Each path below follows the same factory loop: intake, context, execution, checks, review, deployment or handoff, and memory.
| Path | Use when | First concrete result | Where steps live |
|---|---|---|---|
| Path 1: Builder | You want the easiest idea-to-app route. | A live prototype. | Builder steps |
| Path 2: GitHub-native | Your work already lives in GitHub. | A guarded pull request. | GitHub-native steps |
| Path 3: GitLab + Workers | You use GitLab or want a small edge-deployed app/API. | A staging Cloudflare Worker deployment. | GitLab + Workers steps |
| Path 4: DIY local factory | You want to learn the mechanics directly. | A local queue-to-review loop. | DIY local steps |
| Reference: Control plane | You are planning maturity across many repos or teams. | A roadmap, not a day-one build. | Control-plane roadmap |
This is the easiest path because Lovable or Replit hides much of the repository, CI, sandbox, and deployment machinery. You still learn the factory loop by naming the work clearly, adding context, previewing changes, reviewing output, and recording decisions. LovableReplit
A Lovable or Replit account, one app idea, and a short note describing the user, goal, and first safe change.

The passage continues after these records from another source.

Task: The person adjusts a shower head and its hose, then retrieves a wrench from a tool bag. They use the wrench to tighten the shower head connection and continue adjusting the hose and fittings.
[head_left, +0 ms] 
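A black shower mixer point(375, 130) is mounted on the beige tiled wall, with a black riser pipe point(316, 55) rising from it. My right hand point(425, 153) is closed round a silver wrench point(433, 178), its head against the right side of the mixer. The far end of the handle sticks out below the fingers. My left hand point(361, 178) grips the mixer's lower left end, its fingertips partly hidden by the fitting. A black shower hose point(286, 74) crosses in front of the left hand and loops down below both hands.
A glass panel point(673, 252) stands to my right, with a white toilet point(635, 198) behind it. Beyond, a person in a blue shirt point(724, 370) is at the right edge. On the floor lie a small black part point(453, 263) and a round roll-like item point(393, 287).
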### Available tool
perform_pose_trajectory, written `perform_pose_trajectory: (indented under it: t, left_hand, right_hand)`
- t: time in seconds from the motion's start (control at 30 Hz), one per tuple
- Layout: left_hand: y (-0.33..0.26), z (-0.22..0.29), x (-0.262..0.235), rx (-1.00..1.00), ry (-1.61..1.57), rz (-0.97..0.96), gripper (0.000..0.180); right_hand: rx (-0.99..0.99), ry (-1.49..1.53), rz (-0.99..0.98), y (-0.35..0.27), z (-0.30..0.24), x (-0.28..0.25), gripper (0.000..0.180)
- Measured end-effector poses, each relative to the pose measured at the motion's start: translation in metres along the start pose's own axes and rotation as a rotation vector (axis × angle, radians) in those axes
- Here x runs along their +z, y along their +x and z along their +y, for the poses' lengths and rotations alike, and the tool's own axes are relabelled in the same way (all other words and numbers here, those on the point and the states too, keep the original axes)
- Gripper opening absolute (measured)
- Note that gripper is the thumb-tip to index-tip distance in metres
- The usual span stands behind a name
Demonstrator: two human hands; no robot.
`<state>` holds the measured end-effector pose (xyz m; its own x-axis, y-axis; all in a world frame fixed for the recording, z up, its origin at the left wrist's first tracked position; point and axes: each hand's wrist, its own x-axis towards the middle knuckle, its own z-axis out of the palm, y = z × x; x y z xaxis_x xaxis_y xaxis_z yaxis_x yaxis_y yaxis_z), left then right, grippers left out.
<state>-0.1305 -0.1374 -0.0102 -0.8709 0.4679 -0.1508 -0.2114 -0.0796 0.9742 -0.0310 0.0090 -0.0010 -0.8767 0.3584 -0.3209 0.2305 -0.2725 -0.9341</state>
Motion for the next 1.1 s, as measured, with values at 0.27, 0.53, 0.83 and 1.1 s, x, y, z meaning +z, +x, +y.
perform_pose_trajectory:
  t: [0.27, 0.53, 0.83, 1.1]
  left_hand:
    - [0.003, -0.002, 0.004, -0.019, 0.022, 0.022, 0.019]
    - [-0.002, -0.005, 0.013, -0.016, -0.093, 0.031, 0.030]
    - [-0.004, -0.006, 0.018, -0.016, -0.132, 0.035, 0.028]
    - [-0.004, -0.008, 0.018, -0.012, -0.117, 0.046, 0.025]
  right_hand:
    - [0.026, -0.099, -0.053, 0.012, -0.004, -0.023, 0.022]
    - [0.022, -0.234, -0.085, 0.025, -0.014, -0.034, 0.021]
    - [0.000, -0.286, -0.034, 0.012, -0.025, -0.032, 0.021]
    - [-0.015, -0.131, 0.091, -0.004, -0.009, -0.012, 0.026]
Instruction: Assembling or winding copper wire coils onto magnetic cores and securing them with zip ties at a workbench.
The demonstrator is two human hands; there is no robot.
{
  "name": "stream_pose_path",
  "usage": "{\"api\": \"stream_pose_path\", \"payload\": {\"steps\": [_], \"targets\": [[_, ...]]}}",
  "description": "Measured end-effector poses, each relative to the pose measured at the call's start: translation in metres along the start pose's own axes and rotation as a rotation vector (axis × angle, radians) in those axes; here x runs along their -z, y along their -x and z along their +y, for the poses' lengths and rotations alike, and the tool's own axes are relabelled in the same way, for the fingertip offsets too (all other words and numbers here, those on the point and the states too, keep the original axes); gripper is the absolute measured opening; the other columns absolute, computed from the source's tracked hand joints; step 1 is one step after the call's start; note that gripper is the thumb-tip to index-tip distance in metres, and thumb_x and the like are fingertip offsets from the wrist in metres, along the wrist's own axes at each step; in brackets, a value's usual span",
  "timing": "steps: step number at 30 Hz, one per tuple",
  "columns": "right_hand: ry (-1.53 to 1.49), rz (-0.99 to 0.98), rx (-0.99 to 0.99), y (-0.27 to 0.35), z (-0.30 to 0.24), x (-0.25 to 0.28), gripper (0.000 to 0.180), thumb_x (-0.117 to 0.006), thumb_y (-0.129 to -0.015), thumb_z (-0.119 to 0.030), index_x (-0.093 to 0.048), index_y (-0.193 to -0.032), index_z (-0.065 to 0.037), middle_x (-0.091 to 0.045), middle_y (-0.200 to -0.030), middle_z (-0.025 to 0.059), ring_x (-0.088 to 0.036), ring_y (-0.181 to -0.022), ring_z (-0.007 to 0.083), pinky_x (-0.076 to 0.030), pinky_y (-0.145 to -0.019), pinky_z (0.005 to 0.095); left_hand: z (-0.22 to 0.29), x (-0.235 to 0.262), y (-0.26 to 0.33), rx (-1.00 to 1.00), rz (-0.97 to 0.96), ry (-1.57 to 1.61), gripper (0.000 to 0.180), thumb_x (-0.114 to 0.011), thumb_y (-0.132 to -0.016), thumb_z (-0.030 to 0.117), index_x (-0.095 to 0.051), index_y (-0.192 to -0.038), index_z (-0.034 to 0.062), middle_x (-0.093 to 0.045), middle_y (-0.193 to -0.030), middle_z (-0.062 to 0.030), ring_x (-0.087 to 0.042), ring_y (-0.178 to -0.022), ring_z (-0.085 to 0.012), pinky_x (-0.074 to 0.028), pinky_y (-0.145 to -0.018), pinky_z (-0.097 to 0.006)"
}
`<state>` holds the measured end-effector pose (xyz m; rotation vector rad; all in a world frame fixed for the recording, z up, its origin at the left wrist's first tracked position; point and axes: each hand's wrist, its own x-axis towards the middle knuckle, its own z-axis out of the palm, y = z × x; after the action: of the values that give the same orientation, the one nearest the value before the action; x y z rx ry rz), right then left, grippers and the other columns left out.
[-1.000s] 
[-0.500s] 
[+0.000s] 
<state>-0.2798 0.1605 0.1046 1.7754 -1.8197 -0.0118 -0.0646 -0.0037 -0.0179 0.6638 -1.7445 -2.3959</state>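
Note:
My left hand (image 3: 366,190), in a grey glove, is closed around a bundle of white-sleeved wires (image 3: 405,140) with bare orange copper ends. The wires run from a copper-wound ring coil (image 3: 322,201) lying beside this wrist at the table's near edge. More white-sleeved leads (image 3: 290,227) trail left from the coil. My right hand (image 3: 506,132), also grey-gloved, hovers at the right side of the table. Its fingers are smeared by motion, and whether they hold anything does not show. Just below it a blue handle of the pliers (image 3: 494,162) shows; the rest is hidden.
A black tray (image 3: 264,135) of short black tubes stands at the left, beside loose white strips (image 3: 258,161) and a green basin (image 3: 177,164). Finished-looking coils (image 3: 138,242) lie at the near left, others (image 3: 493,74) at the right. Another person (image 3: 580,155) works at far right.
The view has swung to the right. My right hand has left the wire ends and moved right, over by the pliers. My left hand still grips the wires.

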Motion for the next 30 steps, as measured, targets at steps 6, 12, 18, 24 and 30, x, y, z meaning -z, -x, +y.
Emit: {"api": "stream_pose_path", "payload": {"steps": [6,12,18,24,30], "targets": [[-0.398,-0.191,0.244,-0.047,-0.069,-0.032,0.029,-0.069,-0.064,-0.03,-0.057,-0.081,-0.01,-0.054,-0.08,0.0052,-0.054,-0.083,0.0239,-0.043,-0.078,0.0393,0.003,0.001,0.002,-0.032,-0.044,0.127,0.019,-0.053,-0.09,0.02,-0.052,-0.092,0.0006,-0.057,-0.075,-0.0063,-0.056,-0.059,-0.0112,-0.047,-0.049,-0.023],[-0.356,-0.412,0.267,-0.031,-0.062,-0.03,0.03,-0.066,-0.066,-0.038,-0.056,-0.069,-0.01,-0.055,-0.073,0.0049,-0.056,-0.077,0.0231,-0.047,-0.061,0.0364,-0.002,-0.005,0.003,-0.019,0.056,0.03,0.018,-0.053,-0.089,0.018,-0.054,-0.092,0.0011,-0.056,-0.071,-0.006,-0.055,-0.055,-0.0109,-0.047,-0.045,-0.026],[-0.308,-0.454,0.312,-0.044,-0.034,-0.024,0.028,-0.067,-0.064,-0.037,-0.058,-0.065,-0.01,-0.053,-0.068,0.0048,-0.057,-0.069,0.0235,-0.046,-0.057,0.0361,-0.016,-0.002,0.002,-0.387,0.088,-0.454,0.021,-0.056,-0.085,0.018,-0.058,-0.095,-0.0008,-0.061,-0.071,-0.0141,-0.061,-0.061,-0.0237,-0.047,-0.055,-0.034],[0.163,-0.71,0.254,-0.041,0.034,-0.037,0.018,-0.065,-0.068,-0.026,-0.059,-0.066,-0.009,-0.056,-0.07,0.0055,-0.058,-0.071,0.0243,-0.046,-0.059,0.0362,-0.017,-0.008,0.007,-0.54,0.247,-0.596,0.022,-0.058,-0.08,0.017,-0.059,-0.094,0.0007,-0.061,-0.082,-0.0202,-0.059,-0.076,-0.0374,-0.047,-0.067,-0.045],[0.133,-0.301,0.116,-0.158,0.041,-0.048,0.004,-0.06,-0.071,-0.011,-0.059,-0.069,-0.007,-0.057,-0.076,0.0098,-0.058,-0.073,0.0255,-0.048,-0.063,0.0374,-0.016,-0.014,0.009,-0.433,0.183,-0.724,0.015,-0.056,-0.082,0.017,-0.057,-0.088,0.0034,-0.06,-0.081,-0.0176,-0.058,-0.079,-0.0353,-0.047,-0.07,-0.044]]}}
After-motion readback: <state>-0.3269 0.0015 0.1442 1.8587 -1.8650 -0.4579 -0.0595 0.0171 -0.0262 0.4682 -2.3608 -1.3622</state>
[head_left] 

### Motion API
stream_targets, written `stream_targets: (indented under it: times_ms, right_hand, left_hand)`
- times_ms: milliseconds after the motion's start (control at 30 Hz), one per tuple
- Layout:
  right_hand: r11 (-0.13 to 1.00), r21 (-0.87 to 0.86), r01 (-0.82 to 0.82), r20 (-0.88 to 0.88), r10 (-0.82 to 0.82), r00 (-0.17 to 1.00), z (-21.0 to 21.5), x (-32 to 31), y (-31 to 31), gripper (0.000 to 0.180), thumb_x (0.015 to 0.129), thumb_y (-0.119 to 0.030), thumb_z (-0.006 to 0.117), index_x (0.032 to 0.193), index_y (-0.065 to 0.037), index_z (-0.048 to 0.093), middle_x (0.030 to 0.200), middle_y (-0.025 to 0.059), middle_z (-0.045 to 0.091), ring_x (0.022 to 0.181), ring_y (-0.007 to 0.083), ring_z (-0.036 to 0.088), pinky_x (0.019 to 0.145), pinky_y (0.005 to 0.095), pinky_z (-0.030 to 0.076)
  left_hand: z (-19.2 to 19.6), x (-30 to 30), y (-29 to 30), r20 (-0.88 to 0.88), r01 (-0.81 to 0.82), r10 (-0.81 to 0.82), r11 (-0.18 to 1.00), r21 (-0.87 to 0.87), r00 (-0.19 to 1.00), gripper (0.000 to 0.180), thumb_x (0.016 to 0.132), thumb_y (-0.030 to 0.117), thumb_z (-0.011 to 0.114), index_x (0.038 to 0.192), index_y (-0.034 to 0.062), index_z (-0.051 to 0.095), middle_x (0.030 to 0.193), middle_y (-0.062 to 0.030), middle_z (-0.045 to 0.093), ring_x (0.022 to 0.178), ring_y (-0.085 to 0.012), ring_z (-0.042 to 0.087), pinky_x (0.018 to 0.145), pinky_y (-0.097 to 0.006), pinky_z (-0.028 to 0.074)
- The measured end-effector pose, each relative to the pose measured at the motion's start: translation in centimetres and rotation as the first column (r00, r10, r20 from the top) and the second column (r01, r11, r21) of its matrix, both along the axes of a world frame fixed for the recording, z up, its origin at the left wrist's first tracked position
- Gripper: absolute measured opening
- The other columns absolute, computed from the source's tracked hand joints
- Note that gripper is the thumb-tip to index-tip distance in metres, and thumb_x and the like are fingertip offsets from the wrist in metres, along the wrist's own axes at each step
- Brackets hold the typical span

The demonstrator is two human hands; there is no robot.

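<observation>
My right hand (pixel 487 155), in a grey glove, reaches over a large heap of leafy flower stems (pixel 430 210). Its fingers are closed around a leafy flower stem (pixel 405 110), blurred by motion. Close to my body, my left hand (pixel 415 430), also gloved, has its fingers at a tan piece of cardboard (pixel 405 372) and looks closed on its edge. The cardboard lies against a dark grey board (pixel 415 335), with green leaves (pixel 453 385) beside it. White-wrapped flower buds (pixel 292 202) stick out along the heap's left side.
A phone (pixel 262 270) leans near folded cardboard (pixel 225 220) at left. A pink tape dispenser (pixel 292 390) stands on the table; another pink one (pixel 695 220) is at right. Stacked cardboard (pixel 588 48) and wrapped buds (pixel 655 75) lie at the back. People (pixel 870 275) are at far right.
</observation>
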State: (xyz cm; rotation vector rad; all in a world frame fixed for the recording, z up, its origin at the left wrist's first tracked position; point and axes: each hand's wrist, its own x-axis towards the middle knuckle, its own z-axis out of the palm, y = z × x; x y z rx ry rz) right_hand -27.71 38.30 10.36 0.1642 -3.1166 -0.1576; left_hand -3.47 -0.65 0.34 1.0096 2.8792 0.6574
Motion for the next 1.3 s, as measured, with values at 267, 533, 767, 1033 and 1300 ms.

Create a new app/project in the builder. Keep the first app tiny: one page, one form, one list, or one API call.
Write the first task as a clear request with acceptance criteria. Example: “Add a watchlist page. It must show saved items, include an empty state, and be previewable before publish.”
Add project knowledge or notes: audience, style rules, protected areas, data rules, and what “done” means. This replaces the local context file in the DIY path.
Ask the builder to make one small reversible change. Avoid broad prompts such as “build the whole product” on the first run.
Use preview, built-in error checks, version history, and manual smoke testing. If the platform supports GitHub sync, push the change to a repo and let CI check it there.
Review the visible change against the original acceptance criteria. If another person is involved, share the preview link instead of shipping immediately.
Publish through the builder only after the preview matches the task. For a team workflow, hand off through GitHub sync or exported code.
Save what changed, what prompt worked, what failed, and any new convention in the project knowledge area or a simple notes file.
Connect version control when available, then start requiring every builder change to have a task, preview, review note, and rollback path.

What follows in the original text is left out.